Изменить размер шрифта - +
Сам он тоже сел, но вскоре встал, прошелся, поправил что-то в лампе, и таким он поныне остался в моей памяти – маленькая, сумрачная комната, книги на столе, книги у стен, он стоит, очень высокий и прямой, и смотрит на меня сверху вниз мягкими, очень умными глазами. Он показал мне книгу, лежавшую на столе, которую он как раз читал: это был том воспоминаний Морица Буша, он спросил, знаю ли я что-нибудь об этом, заговорил о Бисмарке, но, быстро заметив мою неосведомленность и поняв, что даже «Мыслей и воспоминаний» я не прочел целиком, с улыбкой отставил эту тему. С улыбкой стоял он, свет лампы тек по нему вверх, и его мягко светившееся лицо одиноко маячило перед полутемными рядами книг.

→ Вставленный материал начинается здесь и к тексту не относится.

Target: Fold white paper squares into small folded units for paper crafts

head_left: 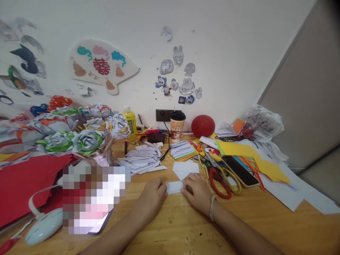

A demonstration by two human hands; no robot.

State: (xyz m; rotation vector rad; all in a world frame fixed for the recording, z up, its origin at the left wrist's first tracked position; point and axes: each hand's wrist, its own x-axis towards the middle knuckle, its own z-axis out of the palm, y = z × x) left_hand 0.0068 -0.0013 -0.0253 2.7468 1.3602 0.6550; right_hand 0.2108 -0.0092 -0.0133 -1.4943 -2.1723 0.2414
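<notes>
A small folded strip of white paper (174,187) lies on the wooden table between my hands. My left hand (153,193) grips its left end, fingers curled and thumb pressed to the edge. At the right end, my right hand (196,191) holds it with bent fingers, a bracelet on that wrist. Just beyond the strip lies a white sheet with a folded point (186,170). Behind that is a stack of folded white papers (182,150), with green and orange sheets under it. A heap of folded white strips (145,156) spreads to the left.
Red-handled scissors (220,184), yellow-handled scissors (232,180) and a dark phone (240,170) lie at right. A lidded cup (177,126) and red balloon (203,126) stand behind. Paper flowers (89,141), a blurred-out lit screen (98,202) and a white lamp-like object (44,226) occupy the left.
</notes>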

Я уже давно испытывал любовь к этому старику и теперь был бы не прочь сказать ему, как хорошо знаю многие его книги и как чту его, но это такому хитрому, все уже знающему, старому, достопочтенному волшебнику не так-то легко сказать, еще не будучи произнесено, каждое слово поклонения кажется себе угаданным и высмеянным и застревает во рту. Но об «Абу Тельфане» я все-таки сказал и, по-моему, еще о «Топи». В промежутках он спрашивал меня о том о сем, о моей поездке и довольно подробно о моей семье. Я пришел к нему с одним вопросом, с одной просьбой, но лишь к концу своего визита набрался духу и выложил ее. Мне, сказал я, известно, что он почти сорок лет назад долго жил в Штутгарте, он наверняка знал там Эдуарда Мёрике, так не может ли он мне что-нибудь о нем рассказать.

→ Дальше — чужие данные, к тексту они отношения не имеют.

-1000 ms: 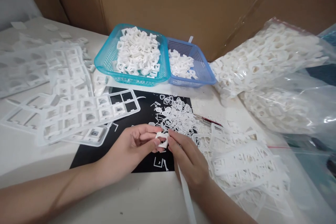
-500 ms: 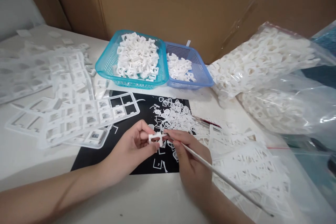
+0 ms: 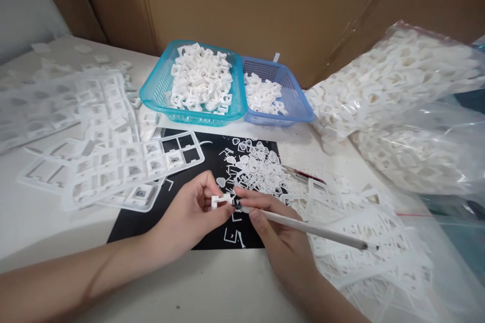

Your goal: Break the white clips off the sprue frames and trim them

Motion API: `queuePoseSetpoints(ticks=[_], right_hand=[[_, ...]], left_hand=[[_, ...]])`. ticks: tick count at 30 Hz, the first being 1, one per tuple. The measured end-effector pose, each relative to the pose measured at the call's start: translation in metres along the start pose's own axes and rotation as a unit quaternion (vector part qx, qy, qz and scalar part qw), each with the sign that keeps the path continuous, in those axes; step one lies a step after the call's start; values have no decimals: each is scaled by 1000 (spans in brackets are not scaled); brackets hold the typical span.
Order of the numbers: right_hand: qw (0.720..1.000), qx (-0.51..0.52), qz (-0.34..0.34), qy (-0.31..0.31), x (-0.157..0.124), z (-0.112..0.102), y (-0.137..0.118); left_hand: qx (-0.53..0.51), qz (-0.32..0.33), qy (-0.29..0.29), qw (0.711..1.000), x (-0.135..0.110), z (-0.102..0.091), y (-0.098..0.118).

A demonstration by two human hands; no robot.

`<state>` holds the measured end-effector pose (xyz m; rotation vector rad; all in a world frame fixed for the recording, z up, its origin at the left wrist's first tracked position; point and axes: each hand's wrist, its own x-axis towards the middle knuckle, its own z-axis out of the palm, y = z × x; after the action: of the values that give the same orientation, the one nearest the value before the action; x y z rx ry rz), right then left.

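You are gripping a small white plastic part (image 3: pixel 221 200) between the thumb and fingers of your left hand (image 3: pixel 199 207); it is sitting at the fingertips, just left of your right hand (image 3: pixel 280 227). Your right hand is closing around a slender white-handled tool (image 3: pixel 318 232), its handle running to the near right and its dark tip pointing left at the part; whether the tip is touching it, you cannot tell from this view. Both hands are working above the near portion of a black mat (image 3: pixel 212 159). A pile of white scraps (image 3: pixel 257 171) is lying beyond them, slightly right. White frames holding parts (image 3: pixel 132 166) are lying left of your left hand; emptied-looking frames (image 3: pixel 371 247) are heaping up at right. Farther off, a teal basket (image 3: pixel 151 98) and a blue-violet basket (image 3: pixel 299 108) are holding white pieces, standing side by side.
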<state>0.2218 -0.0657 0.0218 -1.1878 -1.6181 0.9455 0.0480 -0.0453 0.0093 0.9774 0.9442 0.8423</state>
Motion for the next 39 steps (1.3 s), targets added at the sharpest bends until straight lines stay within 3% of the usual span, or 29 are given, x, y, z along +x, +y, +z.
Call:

– О да, Мёрике! – улыбнулся он. – Не очень-то я его любил, по правде говоря.

Я сказал, что сожалею об этом и что я о Мёрике чрезвычайно высокого мнения и многое отдал бы за то, чтобы успеть познакомиться с ним. Да, конечно, сказал Раабе, он вполне понимает меня, и Мёрике был несомненно настоящий, истинный писатель, спору нет; но что касается личных отношений с коллегами, то и в Штутгарте, и в других местах он, Раабе, знал людей, которые были ему все же приятнее. Он был очень нежный и чудаковатый человек, этот Мёрике, сущий недотрога; иногда, будучи чем-нибудь или кем-нибудь раздражен, он просто укладывался в постель и несколько дней не показывался. Нежный человек и несколько мягкий в отношении самого себя – таков он, пожалуй, был. Раабе улыбался про себя, и я с любопытством глядел на него, ясно чувствуя, что вот сейчас он очень ярко вспоминает Мёрике, видит его перед собой, и я многое отдал бы за то, чтобы увидеть картину, вставшую сейчас у него перед глазами. Но видел я только его улыбку, его снисходительную улыбку по поводу Мёрике, тонкого поэта, чудаковатого коллеги, изнеженного шваба. Я видел: между этими двумя писателями дружбы, общения, игры было не больше, чем между Келлером и Мейером в Цюрихе. Я видел или воображал, что вижу: он любил Мёрике еще меньше, чем то высказывал, он, в сущности, терпеть его не мог, но, щадя меня, молодого поклонника Мёрике, не мог сказать это напрямик.

Когда я уходил, а он стоял наверху на лестнице, и так-то рослый, а из-за моего почтения еще огромнее, я, спускаясь, еще не раз поглядывал на него с любовью и восхищением, на того, чья красивая, продолговатая рука написала «Летопись Птичьей слободы» и «Мельницу Пфистера»: прощание далось мне нелегко. На улице уже совсем стемнело, вечером меня ждали в пивной Раабе его всегдашние собутыльники. До условленного часа я бродил по улицам, сидел у себя в номере, пытаясь припомнить все, что он говорил, удивляясь и ужасаясь тому, что уже сейчас, когда слова нашего разговора едва умолкли, я многое из него забыл. Он живо говорил об одном месте в воспоминаниях Бисмарка, но материя эта была мне чужда, я уже сейчас не мог воспроизвести его слова или хотя бы их смысл.

Раабе пригласил меня навестить его снова. Мне потом часто хотелось этого, но я никогда больше не бывал в Брауншвейге. Тогда я должен был поехать еще в один город, я выступил там с чтением, был представлен множеству людей, меня сопровождали и выспрашивали представители прессы, приглашали в разные дома, мне присылали цветы в гостиницу, и все эти почести больше смущали меня, чем радовали.